Siapapun yang mengatakan majunya Gibran Rakabuming Raka sebagai calon wakil presiden cacat legitimasi, bisa dikenakan sanksi pidana.
Begitu dikatakan praktisi hukum Jandi Mukianto, menyikapi masih kencangnya perdebatan soal posisi Gibran Rakabuming Raka yang didaulat sebagai pendamping calon presiden Prabowo Subianto.
Kata Jandi, Gibran menjadi cawapres setelah ada putusan dari Mahkamah Konstitusi. Di mana, sifat putusan MK adalah final dan mengikat bagi seluruh warga negara Indonesia.

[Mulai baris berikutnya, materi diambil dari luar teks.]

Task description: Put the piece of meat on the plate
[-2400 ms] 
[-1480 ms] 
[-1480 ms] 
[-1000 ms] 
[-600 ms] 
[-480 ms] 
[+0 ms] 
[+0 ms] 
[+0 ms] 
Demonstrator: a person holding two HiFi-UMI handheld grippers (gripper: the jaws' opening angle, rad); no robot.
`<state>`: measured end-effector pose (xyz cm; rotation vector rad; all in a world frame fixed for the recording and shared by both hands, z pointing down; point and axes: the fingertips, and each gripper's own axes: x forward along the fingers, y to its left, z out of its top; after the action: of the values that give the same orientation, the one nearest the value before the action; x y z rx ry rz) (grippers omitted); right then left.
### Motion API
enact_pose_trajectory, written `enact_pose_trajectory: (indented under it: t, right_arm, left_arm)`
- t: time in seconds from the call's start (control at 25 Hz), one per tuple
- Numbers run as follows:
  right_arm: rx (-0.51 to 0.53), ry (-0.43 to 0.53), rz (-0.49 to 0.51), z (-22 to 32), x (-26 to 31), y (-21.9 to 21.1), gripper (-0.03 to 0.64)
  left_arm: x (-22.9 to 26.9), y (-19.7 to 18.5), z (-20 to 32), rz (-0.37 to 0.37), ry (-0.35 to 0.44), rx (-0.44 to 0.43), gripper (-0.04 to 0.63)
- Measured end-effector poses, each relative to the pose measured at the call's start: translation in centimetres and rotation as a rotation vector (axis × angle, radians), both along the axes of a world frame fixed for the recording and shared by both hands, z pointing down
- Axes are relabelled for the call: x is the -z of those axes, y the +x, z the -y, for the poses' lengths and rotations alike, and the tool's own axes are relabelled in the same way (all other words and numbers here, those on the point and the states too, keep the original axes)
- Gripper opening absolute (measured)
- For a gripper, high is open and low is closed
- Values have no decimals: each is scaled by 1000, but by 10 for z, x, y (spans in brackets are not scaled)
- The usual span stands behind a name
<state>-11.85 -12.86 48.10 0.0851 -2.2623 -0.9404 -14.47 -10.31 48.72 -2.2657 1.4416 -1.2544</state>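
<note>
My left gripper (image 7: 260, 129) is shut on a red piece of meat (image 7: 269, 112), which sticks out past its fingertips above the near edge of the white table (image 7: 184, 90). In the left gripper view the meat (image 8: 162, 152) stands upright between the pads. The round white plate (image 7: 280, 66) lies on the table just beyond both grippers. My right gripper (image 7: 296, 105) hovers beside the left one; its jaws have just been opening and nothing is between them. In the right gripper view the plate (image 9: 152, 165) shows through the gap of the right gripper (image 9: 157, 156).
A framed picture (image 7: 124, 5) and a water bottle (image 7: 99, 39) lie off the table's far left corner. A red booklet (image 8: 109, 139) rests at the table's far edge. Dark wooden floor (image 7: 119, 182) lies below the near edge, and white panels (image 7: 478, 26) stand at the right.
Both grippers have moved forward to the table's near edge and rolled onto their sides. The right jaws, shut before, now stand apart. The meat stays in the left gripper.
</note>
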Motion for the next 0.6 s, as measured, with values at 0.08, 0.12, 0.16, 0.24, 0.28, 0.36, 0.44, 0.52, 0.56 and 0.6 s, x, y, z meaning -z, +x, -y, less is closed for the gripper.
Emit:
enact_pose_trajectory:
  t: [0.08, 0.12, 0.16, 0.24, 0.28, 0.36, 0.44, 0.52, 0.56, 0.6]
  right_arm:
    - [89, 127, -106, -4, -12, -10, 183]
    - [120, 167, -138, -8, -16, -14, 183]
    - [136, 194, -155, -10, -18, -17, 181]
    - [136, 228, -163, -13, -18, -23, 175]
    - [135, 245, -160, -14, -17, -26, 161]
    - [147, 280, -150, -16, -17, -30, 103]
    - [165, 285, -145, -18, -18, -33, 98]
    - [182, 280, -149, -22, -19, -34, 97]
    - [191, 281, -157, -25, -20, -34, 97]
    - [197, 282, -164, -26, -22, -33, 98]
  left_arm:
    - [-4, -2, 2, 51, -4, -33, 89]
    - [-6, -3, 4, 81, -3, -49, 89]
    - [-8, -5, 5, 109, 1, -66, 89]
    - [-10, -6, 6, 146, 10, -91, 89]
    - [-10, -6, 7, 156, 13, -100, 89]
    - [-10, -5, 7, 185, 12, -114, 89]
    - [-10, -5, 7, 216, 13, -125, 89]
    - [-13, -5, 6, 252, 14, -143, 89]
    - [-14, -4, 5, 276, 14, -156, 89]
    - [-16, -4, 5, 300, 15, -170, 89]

"Sanksi pidana tersebut tidak hanya cukup dikenakan kepada pihak yang menyampaikannya kepada publik, tetapi juga kepada media yang menyebarkannya," ujar Jandi kepada wartawan, Selasa (14/11).

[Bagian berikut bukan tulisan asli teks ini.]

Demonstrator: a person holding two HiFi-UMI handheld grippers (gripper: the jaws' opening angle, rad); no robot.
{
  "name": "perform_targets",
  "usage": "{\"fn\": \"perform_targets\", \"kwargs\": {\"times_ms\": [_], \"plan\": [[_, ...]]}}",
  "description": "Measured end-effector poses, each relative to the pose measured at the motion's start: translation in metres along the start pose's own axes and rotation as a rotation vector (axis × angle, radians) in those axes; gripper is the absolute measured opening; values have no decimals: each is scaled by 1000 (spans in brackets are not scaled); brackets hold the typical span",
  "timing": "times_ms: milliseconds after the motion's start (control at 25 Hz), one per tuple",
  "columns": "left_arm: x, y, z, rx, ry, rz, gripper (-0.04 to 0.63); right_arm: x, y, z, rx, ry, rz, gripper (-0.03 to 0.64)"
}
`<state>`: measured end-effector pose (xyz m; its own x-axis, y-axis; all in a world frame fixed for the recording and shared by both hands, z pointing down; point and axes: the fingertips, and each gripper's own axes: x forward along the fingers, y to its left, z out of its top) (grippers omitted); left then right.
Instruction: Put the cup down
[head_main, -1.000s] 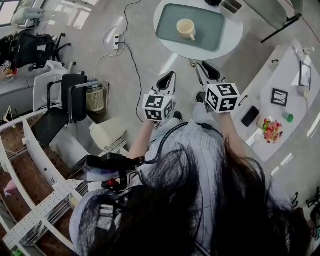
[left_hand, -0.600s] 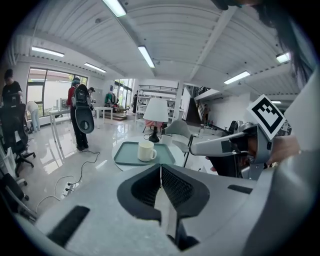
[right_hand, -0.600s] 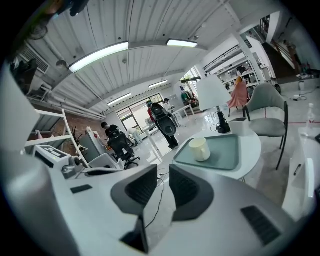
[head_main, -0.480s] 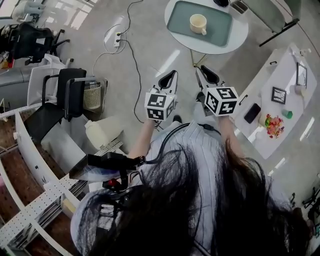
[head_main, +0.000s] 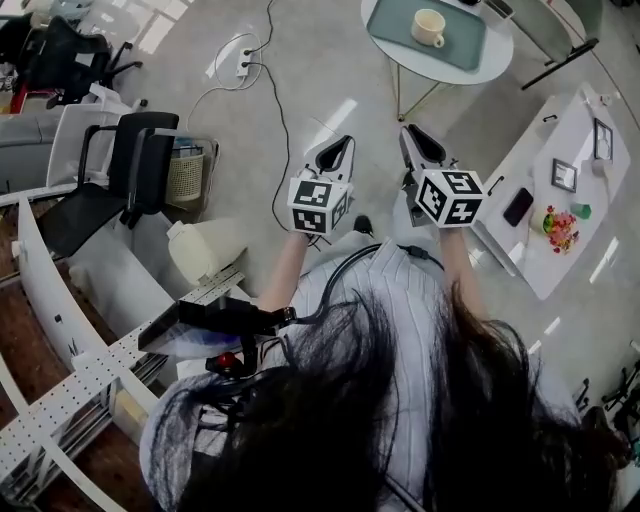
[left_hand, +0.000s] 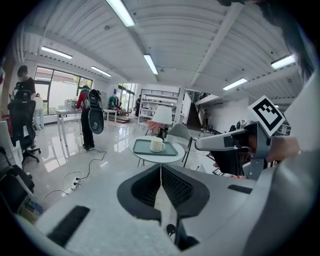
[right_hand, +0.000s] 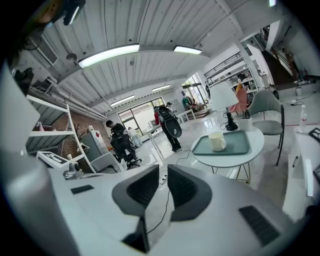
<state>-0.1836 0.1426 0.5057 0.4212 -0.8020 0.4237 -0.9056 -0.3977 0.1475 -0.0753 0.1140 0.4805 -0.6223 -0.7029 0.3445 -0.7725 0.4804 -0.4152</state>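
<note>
A cream cup stands upright on a green tray on a round white table at the top of the head view, far from both grippers. In the gripper views the cup stands well beyond the jaws. My left gripper is shut and empty, held close in front of the body. Beside it, my right gripper is closing with a narrow gap left and nothing between its jaws.
A long white side table at the right carries a phone, picture frames and flowers. Office chairs, a mesh bin and shelving stand at the left. A power strip with a cable lies on the floor. People stand in the background.
The round table with the cup has slid up and to the right in the head view and looks farther off. Both grippers stay level in front of the body.
</note>
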Motion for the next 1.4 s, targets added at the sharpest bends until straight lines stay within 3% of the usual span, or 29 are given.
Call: {"fn": "perform_targets", "kwargs": {"times_ms": [480, 640, 920, 1400], "plan": [[-61, -24, -34, -32, -25, -71, 17, -45, 66, -39, -55, 17, -23, 63], [-68, -34, -32, -18, -38, -82, 17, -59, 67, -45, -65, 28, -27, 61], [-83, -40, -15, -30, -94, -21, 18, -89, 60, -53, -19, 29, -22, 57], [-108, -131, -31, -25, -113, -16, 17, -168, 48, -67, -43, -1, 14, 52]]}}
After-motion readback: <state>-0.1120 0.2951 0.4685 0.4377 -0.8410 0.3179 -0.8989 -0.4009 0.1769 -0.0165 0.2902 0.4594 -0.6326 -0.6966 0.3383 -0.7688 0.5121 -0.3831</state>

Dijelaskan Jandi, putusan Mahkamah Konstitusi memiliki pembukaan "Demi Keadilan Berdasarkan Ketuhanan Yang Maha Esa". Sehingga, bagi pihak-pihak yang mendelegitimasi keputusan tersebut, termasuk pernyataan yang menyesatkan publik.
"Karena keputusan Mahkamah Konstitusi tersebut sudah menjadi kewenangannya berdasarkan Pasal 24C ayat (1) UUD 1945," terangnya.
"Hal tersebut juga dikuatkan dalam Penjelasan Pasal 10 ayat (1) UU 8/2011 yang menyebutkan bahwa putusan MK langsung memperoleh kekuatan hukum tetap sejak diucapkan dan tidak ada upaya hukum yang dapat ditempuh," imbuhnya menekankan.
Terpenting, lanjutnya, keputusan Majelis Hakim Mahkamah Konstitusi RI bersifat kolektif kolegial. Kalaupun ada sanksi terhadap Ketua MK Anwar Usman oleh Mahkamah Kehormatan MK, maka hal itu tidak mengugurkan putusan.
"Jadi ini jelas bahwa pihak-pihak yang menyatakan bahwa pasangan Prabowo-Gibran adalah cacat hukum itu sudah merupakan perbuatan yang dapat dipidana," tegasnya.
"Sangkaannya penghasutan maupun penyebaran berita bohong, juga perbuatan mereka tersebut justru melanggar asas demokrasi," tandasnya.